With this command audios with names "mixture1.wav" and "mixture2.wav" will be processed and results will be stored in `./results/` folder in WAV format.

### All available keys
* `--input_audio` - input audio location. You can provide multiple files at once. **Required**
* `--output_folder` - output audio folder. **Required**
* `--cpu` - choose CPU instead of GPU for processing. Can be very slow.
* `--overlap_large` - overlap of splitted audio for light models. Closer to 1.0 - slower, but better quality. Default: 0.6.
* `--overlap_small` - overlap of splitted audio for heavy models. Closer to 1.0 - slower, but better quality. Default: 0.5.
* `--single_onnx` - only use single ONNX model for vocals. Can be useful if you have not enough GPU memory.
* `--chunk_size` - chunk size for ONNX models. Set lower to reduce GPU memory consumption. Default: 1000000.
* `--large_gpu` - it will store all models on GPU for faster processing of multiple audio files. Requires at least 11 GB of free GPU memory.
* `--use_kim_model_1` - use first version of Kim model (as it was on contest).
* `--only_vocals` - only create vocals and instrumental. Skip bass, drums, other. Processing will be faster.

### Notes
* If you have not enough GPU memory you can use CPU (`--cpu`), but it will be slow. Additionally you can use single ONNX (`--single_onnx`), but it will decrease quality a little bit. Also reduce of chunk size can help (`--chunk_size 200000`).
* In current revision code requires less GPU memory, but it process multiple files slower. If you want old fast method use argument `--large_gpu`. It will require > 11 GB of GPU memory, but will work faster.
* There is [Google.Collab version](https://colab.research.google.com/github/jarredou/MVSEP-MDX23-Colab_v2/blob/main/MVSep-MDX23-Colab.ipynb) of this code.  

## Quality comparison

Quality comparison with best separation models performed on [MultiSong Dataset](https://mvsep.com/quality_checker/leaderboard2.php?sort=bass). 

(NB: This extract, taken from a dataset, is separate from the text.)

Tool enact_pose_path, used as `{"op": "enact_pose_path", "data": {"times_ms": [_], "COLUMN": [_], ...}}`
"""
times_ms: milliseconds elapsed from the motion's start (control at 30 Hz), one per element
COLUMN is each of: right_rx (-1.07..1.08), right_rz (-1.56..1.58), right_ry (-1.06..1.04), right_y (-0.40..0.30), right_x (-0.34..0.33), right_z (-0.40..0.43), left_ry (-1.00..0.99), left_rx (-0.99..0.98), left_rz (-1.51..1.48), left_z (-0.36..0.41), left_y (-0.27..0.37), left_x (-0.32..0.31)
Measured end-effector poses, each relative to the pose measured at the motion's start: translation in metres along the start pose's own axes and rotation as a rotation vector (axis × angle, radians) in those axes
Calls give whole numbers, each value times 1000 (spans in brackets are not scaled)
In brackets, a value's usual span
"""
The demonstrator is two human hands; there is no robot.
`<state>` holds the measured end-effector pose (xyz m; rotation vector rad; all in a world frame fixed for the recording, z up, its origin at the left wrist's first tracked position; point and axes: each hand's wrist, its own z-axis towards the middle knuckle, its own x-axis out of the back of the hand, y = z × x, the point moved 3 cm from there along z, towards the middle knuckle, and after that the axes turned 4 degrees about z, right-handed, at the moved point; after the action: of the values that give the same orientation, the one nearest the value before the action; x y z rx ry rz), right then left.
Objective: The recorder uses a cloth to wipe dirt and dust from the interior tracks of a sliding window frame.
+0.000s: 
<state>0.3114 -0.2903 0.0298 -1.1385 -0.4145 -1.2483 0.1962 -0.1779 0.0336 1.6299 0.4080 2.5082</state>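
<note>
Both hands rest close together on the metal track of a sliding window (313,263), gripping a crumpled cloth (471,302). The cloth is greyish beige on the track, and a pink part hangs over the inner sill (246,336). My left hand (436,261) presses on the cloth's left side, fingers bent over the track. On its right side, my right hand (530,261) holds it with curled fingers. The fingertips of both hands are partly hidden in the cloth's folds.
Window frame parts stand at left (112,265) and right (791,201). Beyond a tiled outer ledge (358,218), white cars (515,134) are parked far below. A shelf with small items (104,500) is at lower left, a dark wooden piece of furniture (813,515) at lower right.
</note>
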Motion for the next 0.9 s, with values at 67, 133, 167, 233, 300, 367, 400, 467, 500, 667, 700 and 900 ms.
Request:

| Algorithm     | SDR bass  | SDR drums  | SDR other  | SDR vocals  | SDR instrumental  |
| ------------- |:---------:|:----------:|:----------:|:----------:|:------------------:|
| MVSEP MDX23   | 12.5034   | 11.6870    | 6.5378     |  9.5138    | 15.8213            |
| Demucs HT 4   | 12.1006   | 11.3037    | 5.7728     |  8.3555    | 13.9902            |
| Demucs 3      | 10.6947   | 10.2744    | 5.3580     |  8.1335    | 14.4409            |
| MDX B         | ---       | ----       | ---        |  8.5118    | 14.8192            |

* Note: SDR - signal to distortion ratio. Larger is better.

## GUI

![GUI Window](https://github.com/ZFTurbo/MVSEP-MDX23-music-separation-model/blob/main/images/MVSep-Window.png)

* Script for GUI (based on PyQt5): [gui.py](gui.py).
* You can download [standalone program for Windows here](https://github.com/ZFTurbo/MVSEP-MDX23-music-separation-model/releases/download/v1.0.1/MVSep-MDX23_v1.0.1.zip) (~730 MB). Unzip archive and to start program double click `run.bat`. On first run it will download pytorch with CUDA support (~2.8 GB) and some Neural Net models.
* Program will download all needed neural net models from internet at the first run.
* GUI supports Drag & Drop of multiple files.
* Progress bar available.

## Web Interface
executing `web-ui.py` with python will start the web interface locally on `localhost` (127.0.0.1).
You'll see what port it is running on within the terminal output.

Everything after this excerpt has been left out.